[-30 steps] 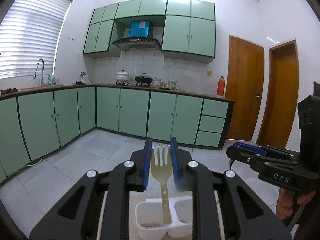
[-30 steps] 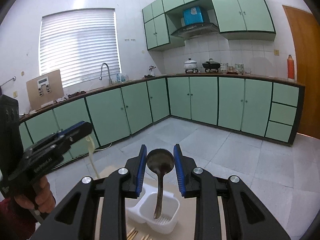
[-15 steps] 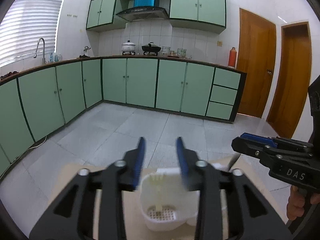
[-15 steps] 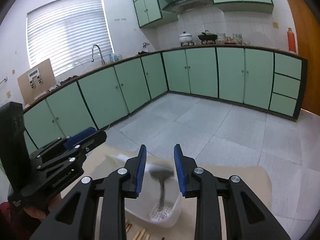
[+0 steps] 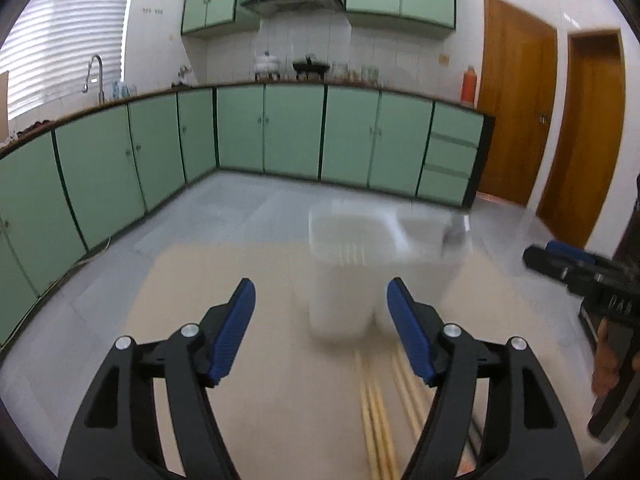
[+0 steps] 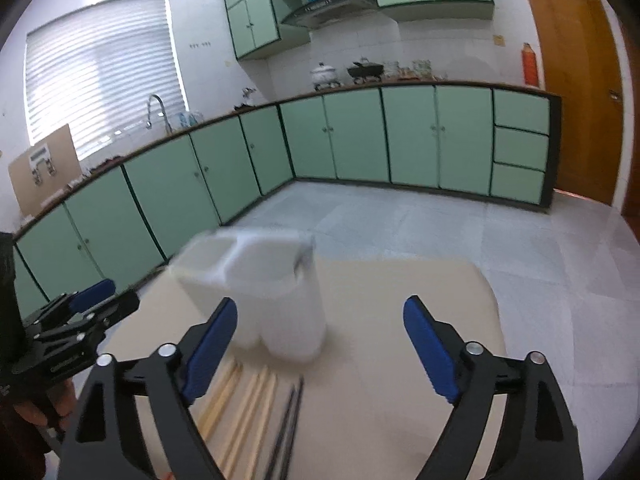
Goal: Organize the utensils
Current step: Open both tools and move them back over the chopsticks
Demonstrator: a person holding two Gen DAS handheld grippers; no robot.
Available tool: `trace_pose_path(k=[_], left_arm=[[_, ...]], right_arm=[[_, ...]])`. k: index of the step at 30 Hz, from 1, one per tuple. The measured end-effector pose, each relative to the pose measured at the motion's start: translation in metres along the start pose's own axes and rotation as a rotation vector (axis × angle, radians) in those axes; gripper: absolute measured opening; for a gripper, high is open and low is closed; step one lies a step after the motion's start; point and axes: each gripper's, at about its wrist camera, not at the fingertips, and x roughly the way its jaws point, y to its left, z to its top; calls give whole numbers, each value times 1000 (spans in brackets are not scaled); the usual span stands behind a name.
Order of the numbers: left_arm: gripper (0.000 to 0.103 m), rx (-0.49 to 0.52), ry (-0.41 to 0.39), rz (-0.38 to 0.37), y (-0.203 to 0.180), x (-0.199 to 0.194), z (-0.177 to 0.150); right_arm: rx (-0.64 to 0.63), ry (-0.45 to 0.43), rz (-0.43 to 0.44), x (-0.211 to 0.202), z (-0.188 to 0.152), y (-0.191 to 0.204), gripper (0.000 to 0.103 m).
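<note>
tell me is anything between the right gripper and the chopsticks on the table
Nothing visible blocks it. The right gripper, jaws just opened and empty, hangs over the table; the chopsticks lie bare just below its left finger. The white holder stands beyond them, not across the path.

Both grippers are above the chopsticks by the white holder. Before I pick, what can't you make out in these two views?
- White utensil holder: motion-blurred in both views, so its contents are unclear.
- Wooden chopsticks: near ends hidden behind the right gripper; in the left wrist view streaked, count unclear.
- Dark chopsticks: blurred, cut off by the bottom edge.
- Left gripper: open, nothing between its fingers.
</note>
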Motion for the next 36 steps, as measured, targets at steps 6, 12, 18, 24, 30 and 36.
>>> trace_pose_path(k=[6, 12, 18, 24, 30, 36], left_arm=[[67, 10, 121, 14, 0, -26, -61], [67, 13, 205, 17, 2, -39, -103], [65, 0, 254, 18, 1, -45, -127], [65, 2, 282, 22, -6, -51, -142], [62, -3, 294, 21, -12, -54, -145], [62, 12, 285, 12, -17, -61, -147]], right_arm=[[-7, 78, -54, -28, -65, -2, 85], [6, 164, -62, -52, -116, -1, 78], [14, 200, -69, -66, -144, 4, 68], [3, 232, -54, -73, -160, 18, 56], [2, 273, -30, -75, -174, 24, 45], [-35, 293, -28, -72, -182, 32, 37]])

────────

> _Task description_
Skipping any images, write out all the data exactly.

> _Completed task_
[-30 steps] 
[-30 steps] 
[-15 steps] 
[-15 steps] 
[+0 steps] 
[+0 steps] 
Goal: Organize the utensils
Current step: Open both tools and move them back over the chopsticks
Demonstrator: a person holding two Gen DAS handheld grippers; no robot.
Available tool: `trace_pose_path(k=[_], left_arm=[[_, ...]], right_arm=[[_, ...]])`. k: index of the step at 30 Hz, from 1, one per tuple. The measured end-effector pose, each relative to the pose measured at the motion's start: translation in metres along the start pose's own axes and rotation as a rotation vector (axis × angle, radians) in those axes; gripper: absolute measured opening; for a gripper, high is open and low is closed; step one lies a step after the motion's start; point and axes: each gripper's, at about its wrist camera, not at the fingertips, and x roughly the way its jaws point, y to its left, z to its top; calls give whole numbers, each value times 1000 (spans in brackets are not scaled); the usual span stands behind a name.
Order of the numbers: left_arm: gripper (0.000 to 0.103 m), rx (-0.49 to 0.52), ry (-0.41 to 0.39), rz (-0.38 to 0.37), y (-0.203 to 0.180), x (-0.199 to 0.194), z (-0.177 to 0.150); right_arm: rx (-0.64 to 0.63), ry (-0.45 to 0.43), rz (-0.43 to 0.44), x (-0.211 to 0.202), z (-0.188 to 0.152), y (-0.191 to 0.204), gripper (0.000 to 0.103 m).
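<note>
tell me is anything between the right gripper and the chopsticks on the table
Nothing visible blocks it. The right gripper, jaws just opened and empty, hangs over the table; the chopsticks lie bare just below its left finger. The white holder stands beyond them, not across the path.

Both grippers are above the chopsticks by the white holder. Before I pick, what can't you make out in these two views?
- White utensil holder: motion-blurred in both views, so its contents are unclear.
- Wooden chopsticks: near ends hidden behind the right gripper; in the left wrist view streaked, count unclear.
- Dark chopsticks: blurred, cut off by the bottom edge.
- Left gripper: open, nothing between its fingers.
</note>
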Motion for the next 36 steps, as measured, targets at steps 6, 12, 18, 24, 30 and 36.
>>> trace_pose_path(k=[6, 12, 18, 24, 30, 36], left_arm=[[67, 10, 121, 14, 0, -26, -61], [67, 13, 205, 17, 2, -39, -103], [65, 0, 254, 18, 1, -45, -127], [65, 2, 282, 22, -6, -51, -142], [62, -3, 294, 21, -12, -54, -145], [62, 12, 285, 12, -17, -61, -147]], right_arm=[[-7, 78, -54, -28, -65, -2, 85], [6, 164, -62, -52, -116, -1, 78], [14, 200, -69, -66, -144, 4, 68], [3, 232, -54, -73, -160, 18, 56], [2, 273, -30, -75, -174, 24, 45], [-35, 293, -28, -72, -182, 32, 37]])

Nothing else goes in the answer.